When Lord Roberts marched triumphantly into Pretoria on the 9th of June, some important letters were found in the capital of the Transvaal out of which great political interest was made against the group of Englishmen, of whom Labouchere was one of the most important, who were known as the "little Englanders" in contradistinction to the ever growing numbers of "Imperialists." These letters were sent to Mr. Chamberlain, and a correspondence on the subject ensued between him and Mr. Labouchere. Mr. Labouchere published the whole of it in Truth, prefacing the letters with the following remarks:[12]

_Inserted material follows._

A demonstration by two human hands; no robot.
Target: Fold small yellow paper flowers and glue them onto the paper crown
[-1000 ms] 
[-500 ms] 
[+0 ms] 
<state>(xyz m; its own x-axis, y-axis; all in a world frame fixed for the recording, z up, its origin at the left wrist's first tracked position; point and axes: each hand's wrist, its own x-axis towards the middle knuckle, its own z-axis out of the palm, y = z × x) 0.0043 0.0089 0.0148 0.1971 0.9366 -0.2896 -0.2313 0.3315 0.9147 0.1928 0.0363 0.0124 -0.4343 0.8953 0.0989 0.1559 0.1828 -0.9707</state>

"The correspondence which I print below speaks for itself. I had not supposed that I was one of the three M.P.'s whose letters had fallen into the hands of Mr. Chamberlain, as I do not think that I ever wrote to any one in Pretoria. But I did, before the war, both write and talk to Mr. Montagu White, the Transvaal representative in London, and it would seem that he sent some of my letters to Pretoria. What there is requiring explanation in either my conversations or correspondence I do not know. The advice which I gave to Mr. White was that his Government should make reasonable concessions, and should gain time, in order to tide over the false impression created by Mr. Chamberlain's appeal to the passions which had been excited by statements in regard to Boer rule derived from the 'kept' Rhodesian press in South Africa and the correspondents of the English newspapers, who were nearly all connected with that 'kept press' and with the Rhodes gang. Had my advice been followed, there would have been no war. The difficulty which stood in the way of its being adopted was that President Kruger and other leading Boers were fully convinced that Mr. Chamberlain had been in the counsels of the Jameson-Rhodes conspirators of 1895, and that—no matter what concessions the Transvaal might make—he was determined to have his revenge for President Kruger having got the better of him on that occasion."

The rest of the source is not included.